Table of Contents (click to expand)

Introduction:

The 1.11 release of PyTorch came out recently and it added a few new important functionalities to our machine learning toolbox:
  • TorchData:  A library that enables building datasets with reusable building blocks called DataPipes
  • FuncTorch: A library that provides us with JAX-like composable function transforms for PyTorch
NOTE: FuncTorch is currently in beta which means is that the features generally work (unless otherwise documented) and the PyTorch team is currently working to bring this library forward. However, the APIs may change under user feedback and full coverage over PyTorch operations is not yet available. You can refer to the official documentation of FuncTorch here.
💡
For an introduction to TorchData with code, refer to the following report:




🤔 What is FuncTorch?

The official docs describe FuncTorch like so:
JAX-like composable function transforms for PyTorch
Essentially, FuncTorch is a library that provides composable vmap and grad transforms that work with PyTorch modules and PyTorch autograd with good eager-mode performance.

🧐 Why Use Composable Function Transforms?

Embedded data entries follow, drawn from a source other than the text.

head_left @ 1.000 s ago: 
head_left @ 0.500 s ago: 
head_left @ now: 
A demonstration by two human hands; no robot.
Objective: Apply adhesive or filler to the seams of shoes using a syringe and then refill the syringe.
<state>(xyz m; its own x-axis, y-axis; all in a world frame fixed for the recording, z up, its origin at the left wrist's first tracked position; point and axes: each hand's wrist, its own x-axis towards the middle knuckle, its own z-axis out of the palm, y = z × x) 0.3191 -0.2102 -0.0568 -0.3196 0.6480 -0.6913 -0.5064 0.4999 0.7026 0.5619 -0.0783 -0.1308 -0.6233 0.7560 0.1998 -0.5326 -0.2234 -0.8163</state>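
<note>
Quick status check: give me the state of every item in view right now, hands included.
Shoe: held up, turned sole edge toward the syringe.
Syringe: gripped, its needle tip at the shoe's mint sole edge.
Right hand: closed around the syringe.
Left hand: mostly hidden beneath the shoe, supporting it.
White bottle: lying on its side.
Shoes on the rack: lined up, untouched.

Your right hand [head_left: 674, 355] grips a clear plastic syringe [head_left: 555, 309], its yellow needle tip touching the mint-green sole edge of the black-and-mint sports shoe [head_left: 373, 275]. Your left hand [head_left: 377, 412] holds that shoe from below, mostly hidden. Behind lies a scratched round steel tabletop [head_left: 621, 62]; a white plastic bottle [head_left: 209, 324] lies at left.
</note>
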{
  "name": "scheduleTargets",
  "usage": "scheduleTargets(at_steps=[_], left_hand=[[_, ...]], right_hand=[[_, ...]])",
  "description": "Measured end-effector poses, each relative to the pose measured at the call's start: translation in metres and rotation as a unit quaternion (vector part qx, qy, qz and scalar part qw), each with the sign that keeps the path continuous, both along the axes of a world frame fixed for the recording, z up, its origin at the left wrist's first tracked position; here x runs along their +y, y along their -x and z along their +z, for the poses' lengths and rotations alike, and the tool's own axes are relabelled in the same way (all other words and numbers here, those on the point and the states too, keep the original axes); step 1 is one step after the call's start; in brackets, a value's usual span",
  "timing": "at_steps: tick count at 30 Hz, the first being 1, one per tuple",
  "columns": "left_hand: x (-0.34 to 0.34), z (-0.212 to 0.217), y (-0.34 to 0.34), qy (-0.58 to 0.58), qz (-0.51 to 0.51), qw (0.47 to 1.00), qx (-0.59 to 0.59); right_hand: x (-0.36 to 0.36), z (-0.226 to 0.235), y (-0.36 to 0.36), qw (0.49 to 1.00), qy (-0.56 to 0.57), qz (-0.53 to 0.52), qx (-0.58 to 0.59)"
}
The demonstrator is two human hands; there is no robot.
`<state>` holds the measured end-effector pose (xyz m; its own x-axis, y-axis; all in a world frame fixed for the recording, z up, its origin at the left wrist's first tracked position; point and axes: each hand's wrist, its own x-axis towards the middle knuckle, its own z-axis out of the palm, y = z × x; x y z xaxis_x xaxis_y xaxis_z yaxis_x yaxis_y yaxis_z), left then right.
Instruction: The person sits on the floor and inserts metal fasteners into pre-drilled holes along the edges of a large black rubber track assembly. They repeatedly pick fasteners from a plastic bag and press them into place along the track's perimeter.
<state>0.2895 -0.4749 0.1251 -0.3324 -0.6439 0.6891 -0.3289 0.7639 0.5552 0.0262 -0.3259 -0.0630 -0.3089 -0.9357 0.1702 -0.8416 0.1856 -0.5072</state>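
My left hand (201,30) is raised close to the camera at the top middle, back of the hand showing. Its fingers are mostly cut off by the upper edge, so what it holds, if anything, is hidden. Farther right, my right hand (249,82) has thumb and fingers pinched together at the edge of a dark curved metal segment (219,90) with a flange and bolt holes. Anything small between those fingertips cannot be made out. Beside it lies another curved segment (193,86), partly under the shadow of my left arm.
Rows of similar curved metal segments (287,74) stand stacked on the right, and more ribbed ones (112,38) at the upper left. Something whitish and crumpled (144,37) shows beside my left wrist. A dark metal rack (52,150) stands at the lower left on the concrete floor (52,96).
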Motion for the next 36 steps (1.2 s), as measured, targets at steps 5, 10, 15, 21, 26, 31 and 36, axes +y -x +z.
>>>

There are a number of use cases that are tricky to implement in vanilla PyTorch. A few examples:
  • Computing per-sample-gradients (or other per-sample quantities)
  • Running ensembles of models on a single machine
  • Efficiently batching tasks together in the inner-loop of Model-Agnostic Meta-Learning
  • Efficiently computing Jacobians and Hessians in a batched manner
  • Efficiently implementing and utilizing stateless optimizers in a functional manner
NOTE: Composing vmap(), grad(), and vjp() transforms allows us to express the above without designing a separate subsystem for each. This idea of composable function transforms comes from the JAX framework.
💡




🎤 FuncTorch in Action

Now, let's demonstrate the usage of composable function transforms and the overall stateless approach to computation that FuncTorch enables us to perform. To do this, we'll build a very simple image classification model using the CIFAR-10 dataset.
✅ All the code used in this report can be found at https://github.com/soumik12345/functorch-examples
We're collapsing some of the code and setup below (namely the sections on model creation and using vanilla PyTorch), but you can expand those for a more thorough accounting of those steps.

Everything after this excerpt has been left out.